#### Task goal:
From the first line of the records down to the one that holds "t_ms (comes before", transcribe each line exactly and add nothing.

#### Data shown:
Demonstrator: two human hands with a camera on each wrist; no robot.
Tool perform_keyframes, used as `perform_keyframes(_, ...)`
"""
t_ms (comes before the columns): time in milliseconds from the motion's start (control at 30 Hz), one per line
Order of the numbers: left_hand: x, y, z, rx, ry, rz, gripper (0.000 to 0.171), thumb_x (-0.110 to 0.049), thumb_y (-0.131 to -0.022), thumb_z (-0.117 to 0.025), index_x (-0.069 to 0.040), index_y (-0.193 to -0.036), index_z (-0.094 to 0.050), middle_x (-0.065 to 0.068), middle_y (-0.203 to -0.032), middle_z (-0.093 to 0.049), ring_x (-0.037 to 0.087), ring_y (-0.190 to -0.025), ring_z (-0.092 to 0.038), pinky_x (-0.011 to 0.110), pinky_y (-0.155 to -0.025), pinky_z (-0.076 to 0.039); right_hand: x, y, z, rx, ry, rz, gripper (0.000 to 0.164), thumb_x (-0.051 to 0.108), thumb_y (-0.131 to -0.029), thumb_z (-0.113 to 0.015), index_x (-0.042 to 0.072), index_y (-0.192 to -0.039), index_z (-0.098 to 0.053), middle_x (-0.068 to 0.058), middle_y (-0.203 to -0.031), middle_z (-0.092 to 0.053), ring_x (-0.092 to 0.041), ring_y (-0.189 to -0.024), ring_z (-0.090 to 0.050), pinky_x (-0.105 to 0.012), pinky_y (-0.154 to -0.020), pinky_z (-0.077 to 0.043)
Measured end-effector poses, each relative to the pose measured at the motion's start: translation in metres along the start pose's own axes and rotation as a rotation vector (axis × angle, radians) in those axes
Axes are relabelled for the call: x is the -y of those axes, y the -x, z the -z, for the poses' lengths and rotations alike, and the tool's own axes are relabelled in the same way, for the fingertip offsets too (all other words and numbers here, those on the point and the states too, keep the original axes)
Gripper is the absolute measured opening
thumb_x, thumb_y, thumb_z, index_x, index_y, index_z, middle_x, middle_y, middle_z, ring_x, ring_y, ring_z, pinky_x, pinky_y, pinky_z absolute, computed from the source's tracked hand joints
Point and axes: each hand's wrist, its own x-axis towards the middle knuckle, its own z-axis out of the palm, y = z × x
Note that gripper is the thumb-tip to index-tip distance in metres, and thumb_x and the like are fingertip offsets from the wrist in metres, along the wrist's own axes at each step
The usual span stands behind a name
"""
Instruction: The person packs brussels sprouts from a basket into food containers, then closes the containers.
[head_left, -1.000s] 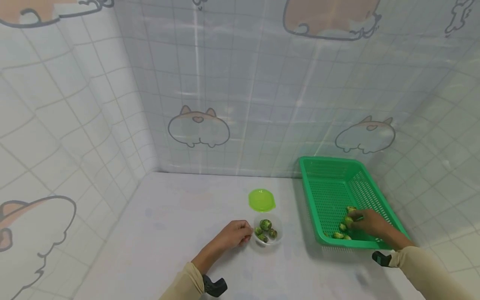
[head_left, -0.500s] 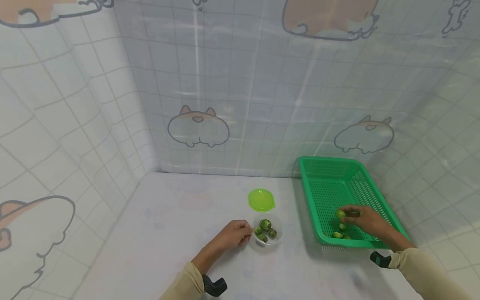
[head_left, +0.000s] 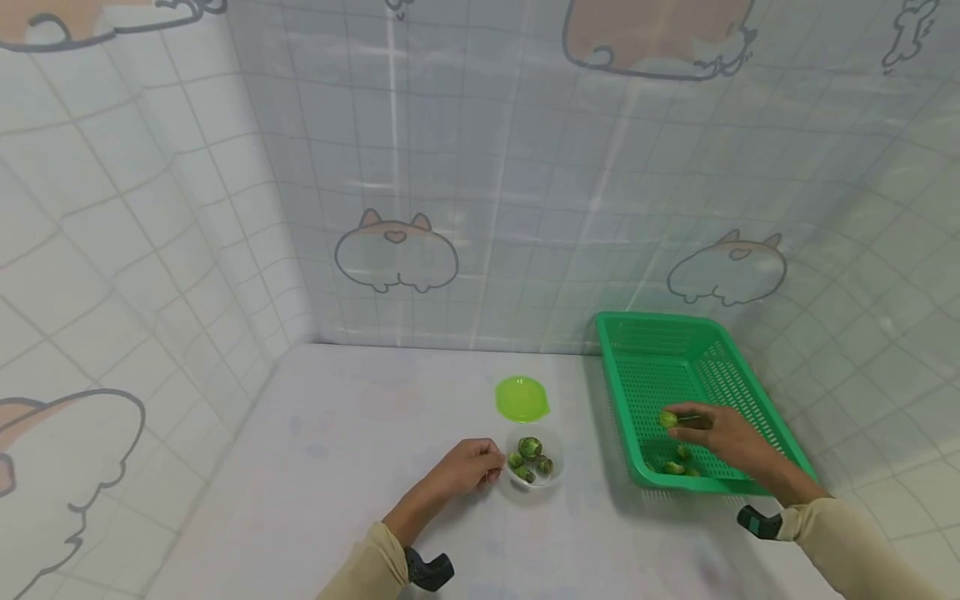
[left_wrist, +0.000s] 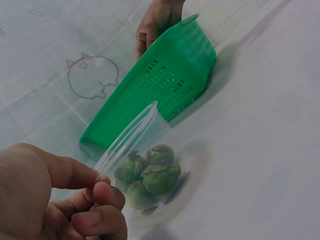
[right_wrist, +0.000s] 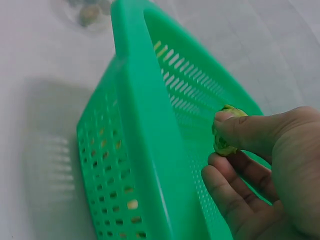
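My right hand (head_left: 723, 433) pinches a small green Brussels sprout (right_wrist: 226, 131) between thumb and fingers, over the green plastic basket (head_left: 617, 400). Below it, several more Brussels sprouts (head_left: 675, 468) lie at the near end of the basket floor. At the centre of the table stands a clear plastic bowl (left_wrist: 167, 125) with several Brussels sprouts (left_wrist: 160, 177) inside. My left hand (head_left: 468, 467) pinches the bowl's rim at its left side, thumb and index finger together on the edge.
A lime-green lid (head_left: 522, 399) lies flat on the white table (head_left: 360, 417) just behind the bowl. The basket stands at the right, near the back and right walls, which are hung with a printed sheet (head_left: 525, 167).
My right hand has taken a Brussels sprout from the pile, then lifted it and moved left inside the basket. The left hand stays at the bowl's rim.
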Motion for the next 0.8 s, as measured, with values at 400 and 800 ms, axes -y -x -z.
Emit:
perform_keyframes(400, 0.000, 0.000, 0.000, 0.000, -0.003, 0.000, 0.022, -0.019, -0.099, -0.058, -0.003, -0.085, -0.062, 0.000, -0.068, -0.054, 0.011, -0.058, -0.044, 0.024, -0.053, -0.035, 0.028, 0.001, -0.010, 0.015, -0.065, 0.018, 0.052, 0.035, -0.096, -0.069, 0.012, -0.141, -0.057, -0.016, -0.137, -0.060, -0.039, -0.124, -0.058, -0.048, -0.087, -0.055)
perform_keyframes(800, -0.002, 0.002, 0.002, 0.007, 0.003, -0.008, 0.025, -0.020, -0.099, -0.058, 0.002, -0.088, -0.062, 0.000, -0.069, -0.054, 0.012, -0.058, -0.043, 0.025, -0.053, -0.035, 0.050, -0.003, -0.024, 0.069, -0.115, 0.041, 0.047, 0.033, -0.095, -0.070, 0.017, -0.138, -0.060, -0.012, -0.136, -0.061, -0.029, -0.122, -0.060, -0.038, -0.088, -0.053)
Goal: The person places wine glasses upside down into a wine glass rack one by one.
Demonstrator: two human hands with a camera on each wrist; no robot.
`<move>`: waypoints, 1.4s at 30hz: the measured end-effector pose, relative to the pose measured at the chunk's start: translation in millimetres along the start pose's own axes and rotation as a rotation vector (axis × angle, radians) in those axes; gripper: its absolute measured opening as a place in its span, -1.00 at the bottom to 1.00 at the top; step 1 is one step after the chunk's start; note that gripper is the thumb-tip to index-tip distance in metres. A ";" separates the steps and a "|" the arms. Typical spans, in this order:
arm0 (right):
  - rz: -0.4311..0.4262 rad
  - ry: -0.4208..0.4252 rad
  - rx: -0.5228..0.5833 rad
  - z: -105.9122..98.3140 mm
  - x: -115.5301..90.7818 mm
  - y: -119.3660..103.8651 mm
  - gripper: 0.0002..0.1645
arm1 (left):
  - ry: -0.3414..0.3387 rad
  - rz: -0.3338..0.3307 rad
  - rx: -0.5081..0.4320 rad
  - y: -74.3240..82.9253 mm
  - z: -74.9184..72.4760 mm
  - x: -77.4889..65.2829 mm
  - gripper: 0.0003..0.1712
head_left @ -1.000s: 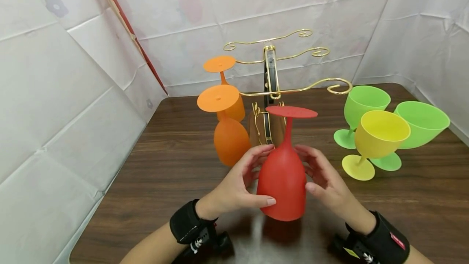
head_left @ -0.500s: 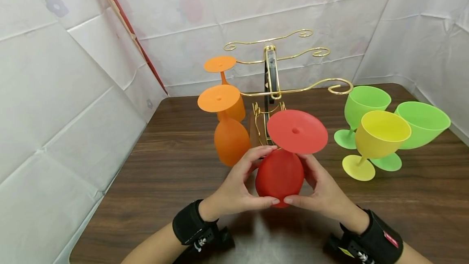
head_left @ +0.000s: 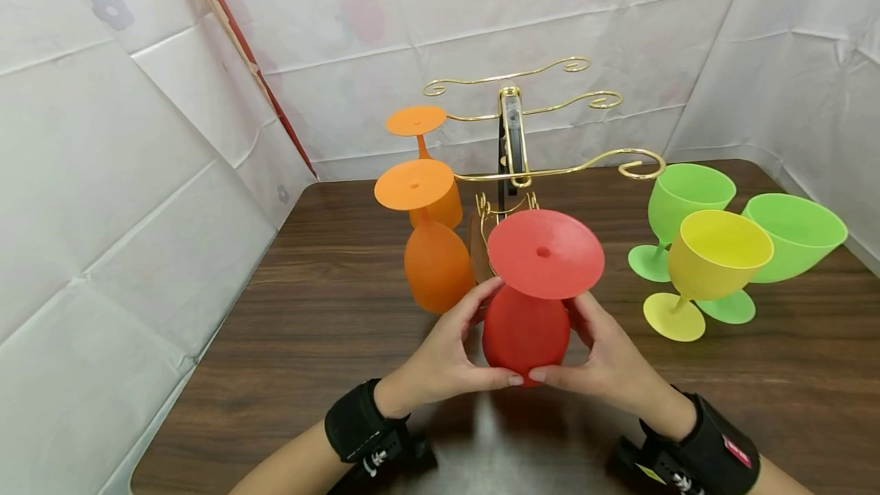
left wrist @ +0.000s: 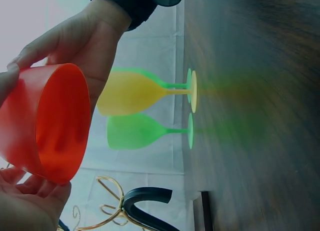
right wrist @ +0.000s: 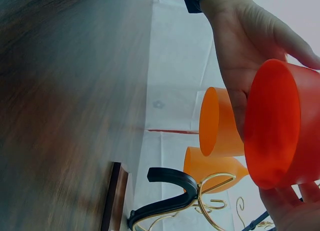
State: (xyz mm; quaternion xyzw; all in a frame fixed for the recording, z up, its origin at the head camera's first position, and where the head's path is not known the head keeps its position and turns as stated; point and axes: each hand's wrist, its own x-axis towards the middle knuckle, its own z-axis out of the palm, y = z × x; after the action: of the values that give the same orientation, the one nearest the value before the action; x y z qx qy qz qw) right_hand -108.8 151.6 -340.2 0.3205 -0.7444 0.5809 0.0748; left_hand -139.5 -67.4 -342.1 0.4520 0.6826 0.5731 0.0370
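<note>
Both hands hold a red plastic goblet (head_left: pixel 525 334) upside down above the table, its round foot tilted toward the head camera. My left hand (head_left: pixel 450 350) grips the bowl from the left, thumb across the near side. From the right, my right hand (head_left: pixel 605 342) grips the same bowl, the two thumb tips close together. The wrist views show the goblet's open mouth (left wrist: pixel 62 126) and hollow inside. Just beyond stands a gold wire rack (head_left: pixel 512 136) with curled arms. Two orange goblets (head_left: pixel 436 266) hang upside down by their feet on its left side.
On the table's right side stand a yellow goblet (head_left: pixel 718 250) and two green goblets (head_left: pixel 690 193), all upright. Three curled rack arms (head_left: pixel 608 159) reach out to the right. White sheeting (head_left: pixel 330 44) hangs behind and beside the dark wooden table (head_left: pixel 330 357).
The red goblet has tilted, its foot coming toward the head camera so its flat face shows. My right thumb has moved round to the bowl's near side. The hung goblets have not moved.
</note>
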 end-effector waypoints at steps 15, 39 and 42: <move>-0.016 -0.049 0.012 -1.7 0.2 2.5 0.15 | 0.056 -0.069 0.061 5.1 -6.9 -13.4 -0.03; 0.009 -0.036 0.042 -7.5 -2.5 6.4 0.07 | 0.386 -0.218 0.084 21.3 -75.9 -93.3 -0.12; 0.012 -0.037 0.042 -7.3 -2.7 7.2 0.07 | 0.406 -0.251 0.101 22.0 -80.6 -95.2 -0.13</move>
State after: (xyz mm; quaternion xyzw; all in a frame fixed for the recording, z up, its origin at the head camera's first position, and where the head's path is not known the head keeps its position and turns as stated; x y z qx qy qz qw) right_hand -112.6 160.2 -345.1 0.3283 -0.7352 0.5909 0.0506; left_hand -116.7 -192.0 -341.2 0.2403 0.7545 0.6085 -0.0527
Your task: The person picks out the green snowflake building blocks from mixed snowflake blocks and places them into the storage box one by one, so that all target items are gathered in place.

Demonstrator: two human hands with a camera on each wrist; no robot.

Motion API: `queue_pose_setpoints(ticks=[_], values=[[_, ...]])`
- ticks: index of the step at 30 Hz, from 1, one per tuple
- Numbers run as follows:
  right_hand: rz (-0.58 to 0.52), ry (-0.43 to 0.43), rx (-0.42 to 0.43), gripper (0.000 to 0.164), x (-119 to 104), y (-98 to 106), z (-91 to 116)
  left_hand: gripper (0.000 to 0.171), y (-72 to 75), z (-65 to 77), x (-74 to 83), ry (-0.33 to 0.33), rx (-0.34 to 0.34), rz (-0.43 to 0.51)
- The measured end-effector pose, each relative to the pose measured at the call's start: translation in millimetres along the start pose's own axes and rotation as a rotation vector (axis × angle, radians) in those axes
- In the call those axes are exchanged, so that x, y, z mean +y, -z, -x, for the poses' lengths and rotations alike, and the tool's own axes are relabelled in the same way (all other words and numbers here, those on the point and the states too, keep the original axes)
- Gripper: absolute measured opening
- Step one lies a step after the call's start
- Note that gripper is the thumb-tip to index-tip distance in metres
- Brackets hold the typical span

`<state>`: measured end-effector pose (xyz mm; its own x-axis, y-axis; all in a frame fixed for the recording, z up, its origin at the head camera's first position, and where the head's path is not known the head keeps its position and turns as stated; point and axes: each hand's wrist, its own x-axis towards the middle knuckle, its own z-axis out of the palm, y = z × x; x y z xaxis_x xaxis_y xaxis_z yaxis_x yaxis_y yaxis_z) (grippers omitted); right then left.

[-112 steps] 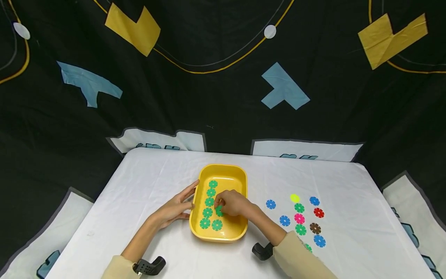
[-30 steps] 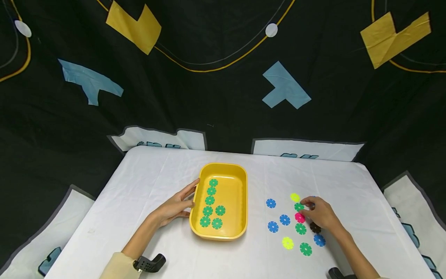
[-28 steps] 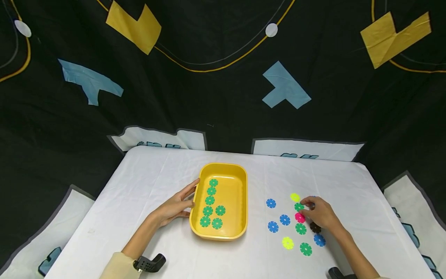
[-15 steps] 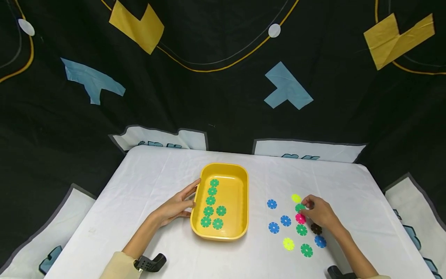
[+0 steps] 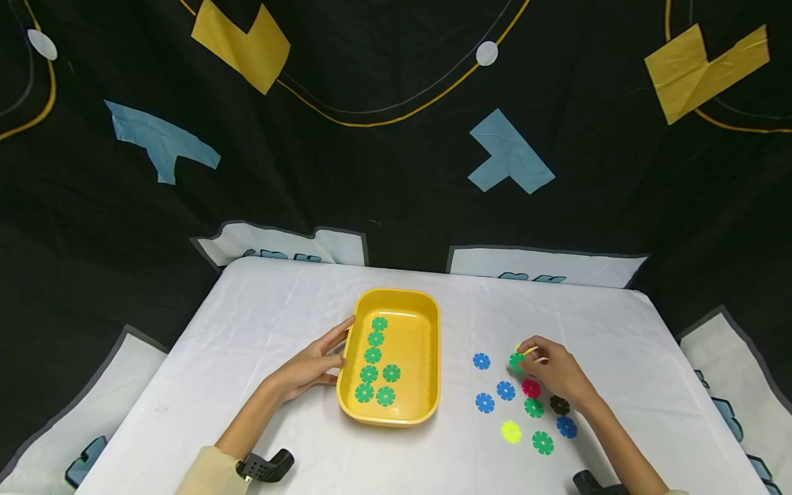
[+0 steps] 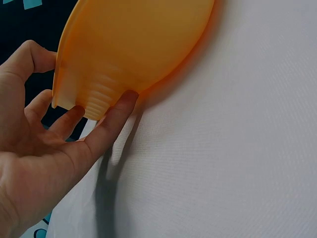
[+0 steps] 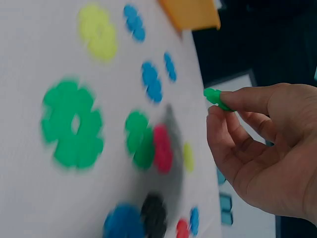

#### Reply:
Demonstrator: two human hands with a camera on each wrist; no robot.
Tool perform_keyframes, used as `perform_keyframes(_, ...)`
"""
t_ms (comes before the columns): time in milliseconds from the motion's start (control at 30 Hz), one per line

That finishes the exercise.